§ Exercise directions
Every line of the material must be copied exactly, from the first to the last.

§ Given material
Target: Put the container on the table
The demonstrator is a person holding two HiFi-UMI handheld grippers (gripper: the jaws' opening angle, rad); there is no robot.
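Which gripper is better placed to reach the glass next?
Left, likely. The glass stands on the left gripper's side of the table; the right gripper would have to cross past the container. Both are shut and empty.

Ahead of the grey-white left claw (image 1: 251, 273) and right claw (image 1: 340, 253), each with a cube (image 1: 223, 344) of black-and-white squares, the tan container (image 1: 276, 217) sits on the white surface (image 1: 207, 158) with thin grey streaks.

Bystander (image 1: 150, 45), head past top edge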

§ Solution below
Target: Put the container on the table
The demonstrator is a person holding two HiFi-UMI handheld grippers (gripper: the jaws' opening angle, rad); there is no robot.
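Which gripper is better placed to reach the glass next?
Left, likely. The glass stands on the left gripper's side of the table; the right gripper would have to cross past the container. Both are shut and empty.

Ahead of the grey-white left claw (image 1: 251, 273) and right claw (image 1: 340, 253), each with a cube (image 1: 223, 344) of black-and-white squares, the tan container (image 1: 276, 217) sits on the white surface (image 1: 207, 158) with thin grey streaks.

Bystander (image 1: 150, 45), head past top edge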

The output is complete as shown.